I have friends on Facebook – some genuinely are, scattered all over the world, we often haven’t seen each other in years and may never meet again, but we share news and photos. Some are colleagues from earlier jobs, and some are writers I may one day meet. Facebook calls them all friends.

One penpal, a writing contact, has been a great friend and support, yet we’ve never met and will never meet. ‘Penpal’ doesn’t begin to cover it!

Real life, a handful.  Very highly valued. It’s easy to find out who’s a true friend – screw up, or go through a challenging time, then see who sticks around.  Okay, easy isn’t the right word. But definitely interesting!

Yet what is a person who is entertaining, amusing, but ducks out whenever they have something more interesting on, or you aren’t as much fun as usual? When you are back to yourself, there they are, entertaining and charming, fair-weather friends who can make the sunshine seem brighter, but you can’t rely on them the way you can on a real friend.

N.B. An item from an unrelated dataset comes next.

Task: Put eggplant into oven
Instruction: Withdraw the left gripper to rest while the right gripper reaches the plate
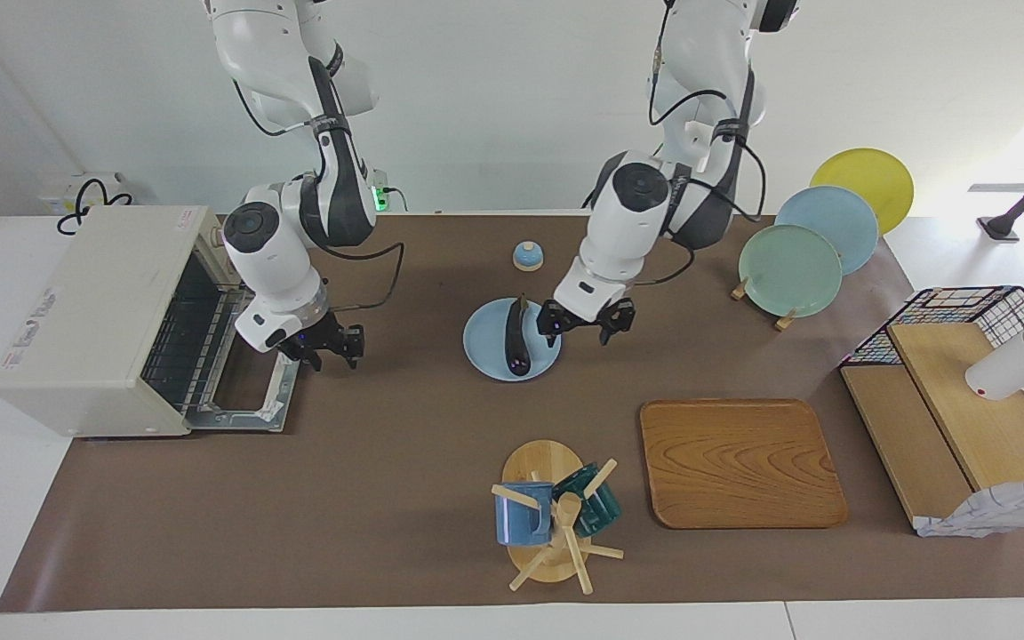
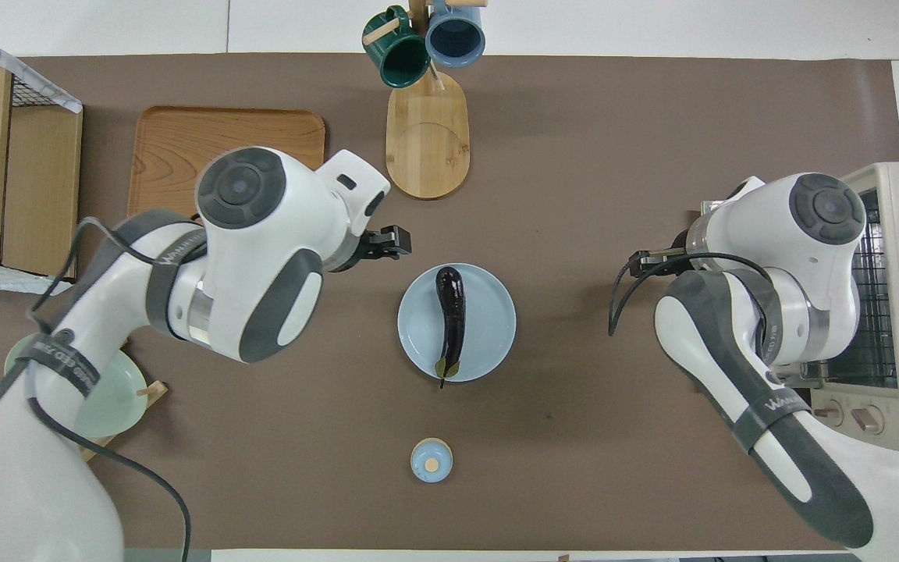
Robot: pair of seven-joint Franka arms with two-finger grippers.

My books are about friendship, but it tends to be the tried-and-true type. There is a place for these others because they are in my life, and in yours too. What do YOU call the different types?

sigh

I remember, I remember – actually, I don’t

There’s a joke doing the rounds on Facebook, which says ‘If my memory gets any worse I’ll be able to plan my own surprise party’

I’d probably then make other plans for the same night. sigh

 
My favourite cousin is having a milestone birthday down in That England later this month. Eight hour drive. No worries, count me in, wouldn’t miss it.

 
A good friend here in Scotland is having a milestone birthday later this month. Great, count me in, wouldn’t miss it.

 

Same day. I really should get a diary.

 

I was getting quite depressed about these little moments until I realized how many other people (all ages, yay) are having them too. What can we blame? Solar flares? The internet? ADD brought on by social media? I’m not looking to sue anyone, just to avoid getting worse!

 
Please make me feel better, tell me what you forgot. If you can remember.